ACTION ITEM:
Determine how many lines of the listing below hold the string "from". Reply only with the number.

DATA PROVIDED:
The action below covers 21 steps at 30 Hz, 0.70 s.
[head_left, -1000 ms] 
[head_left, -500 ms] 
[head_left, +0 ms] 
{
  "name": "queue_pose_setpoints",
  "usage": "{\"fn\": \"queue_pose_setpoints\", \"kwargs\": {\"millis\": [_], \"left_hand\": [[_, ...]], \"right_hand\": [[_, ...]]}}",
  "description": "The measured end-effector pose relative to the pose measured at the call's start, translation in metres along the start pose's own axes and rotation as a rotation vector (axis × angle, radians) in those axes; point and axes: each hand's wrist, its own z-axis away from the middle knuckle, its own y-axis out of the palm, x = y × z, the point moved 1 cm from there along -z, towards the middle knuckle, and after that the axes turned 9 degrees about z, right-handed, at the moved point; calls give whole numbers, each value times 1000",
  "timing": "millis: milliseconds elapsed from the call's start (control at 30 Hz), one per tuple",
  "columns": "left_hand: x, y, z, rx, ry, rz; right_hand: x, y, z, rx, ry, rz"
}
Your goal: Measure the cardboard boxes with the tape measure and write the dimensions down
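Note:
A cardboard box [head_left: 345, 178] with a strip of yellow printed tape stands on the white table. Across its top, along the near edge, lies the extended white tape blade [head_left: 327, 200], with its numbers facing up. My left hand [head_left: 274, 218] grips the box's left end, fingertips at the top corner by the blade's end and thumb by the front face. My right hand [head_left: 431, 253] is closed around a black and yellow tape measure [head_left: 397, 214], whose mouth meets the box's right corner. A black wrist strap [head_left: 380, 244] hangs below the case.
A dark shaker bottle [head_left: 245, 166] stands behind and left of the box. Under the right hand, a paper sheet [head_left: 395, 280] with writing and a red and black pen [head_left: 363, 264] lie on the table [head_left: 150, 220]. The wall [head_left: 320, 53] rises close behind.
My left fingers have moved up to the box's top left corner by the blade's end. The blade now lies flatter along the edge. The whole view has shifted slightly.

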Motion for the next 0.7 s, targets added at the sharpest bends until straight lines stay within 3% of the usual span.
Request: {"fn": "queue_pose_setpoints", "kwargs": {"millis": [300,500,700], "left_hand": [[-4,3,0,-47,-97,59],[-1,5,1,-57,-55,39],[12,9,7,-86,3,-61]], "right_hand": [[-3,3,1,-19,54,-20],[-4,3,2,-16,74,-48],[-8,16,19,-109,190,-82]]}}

SOLVED PROBLEM:
2